▶ _DIRECTIONS FOR THIS TASK_: Make an exact copy of the lines from the one holding "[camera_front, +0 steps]" through the end of the entries below, both ends kept, and of nothing else. Exclude pictures.

(Records from a dataset)
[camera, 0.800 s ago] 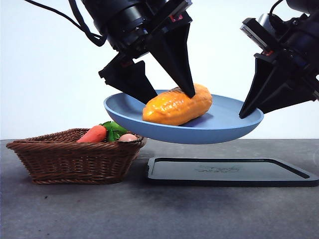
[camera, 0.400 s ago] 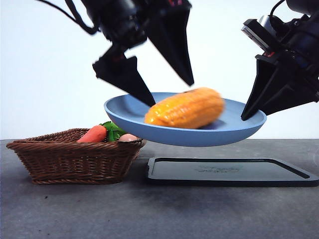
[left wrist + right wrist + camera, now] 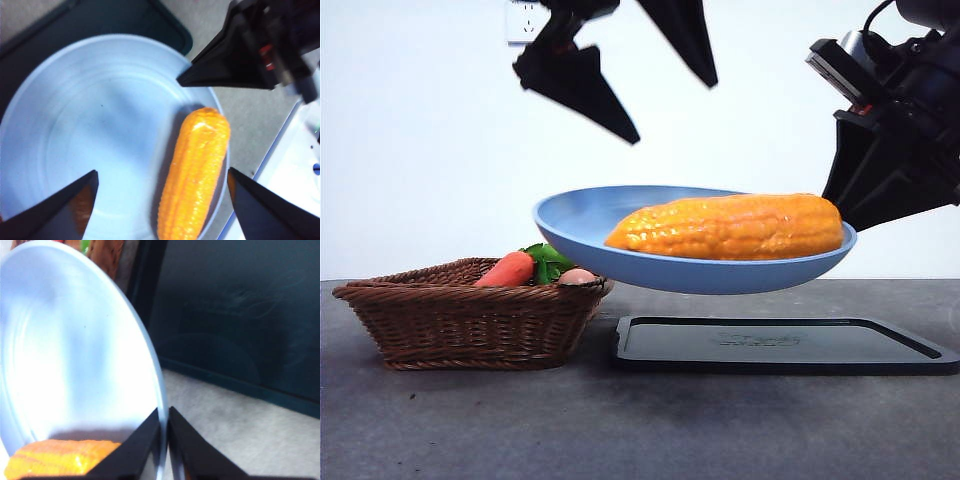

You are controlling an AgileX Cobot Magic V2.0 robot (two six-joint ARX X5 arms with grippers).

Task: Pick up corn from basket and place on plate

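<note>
The corn (image 3: 730, 227) lies lengthwise on the blue plate (image 3: 580, 215), which hangs in the air above a black tray (image 3: 780, 345). The right gripper (image 3: 164, 426) reaches in from the side at plate height, its jaws pressed onto the plate's rim and holding it aloft. The left gripper (image 3: 665, 95) hangs above the plate with its tips pointing down, jaws spread wide and holding nothing, clear of the corn below. In the left wrist view the corn (image 3: 196, 170) rests near the plate's edge, close to where the right gripper (image 3: 200, 75) grips the rim. To the side of the tray, the wicker basket (image 3: 460, 320) sits on the grey table (image 3: 620, 430), with a carrot (image 3: 507, 270) and its green leaves showing over the braided rim.
</note>
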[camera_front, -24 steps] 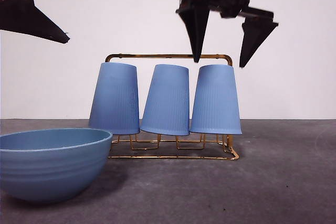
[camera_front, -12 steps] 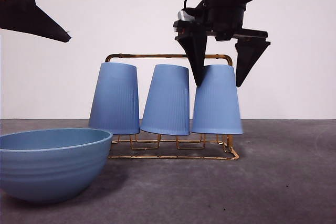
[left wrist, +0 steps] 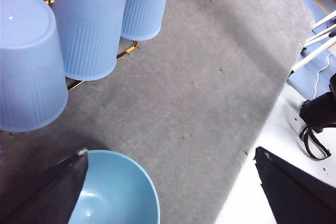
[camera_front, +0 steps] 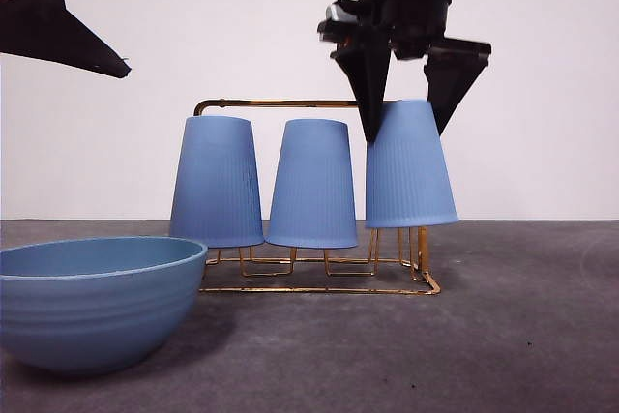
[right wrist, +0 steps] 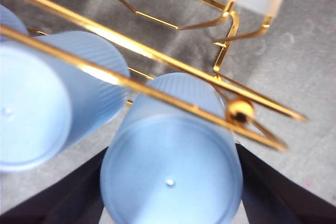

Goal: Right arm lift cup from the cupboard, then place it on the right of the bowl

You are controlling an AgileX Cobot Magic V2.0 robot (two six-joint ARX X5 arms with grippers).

▶ _ANSWER BOX_:
[camera_front, +0 steps] 
[right wrist, +0 steps] 

Goal: Right arm lift cup from the cupboard, then place it on the right of the bowl

You are controlling an AgileX Cobot Magic V2.0 robot (two six-joint ARX X5 arms with grippers).

No additional response is required.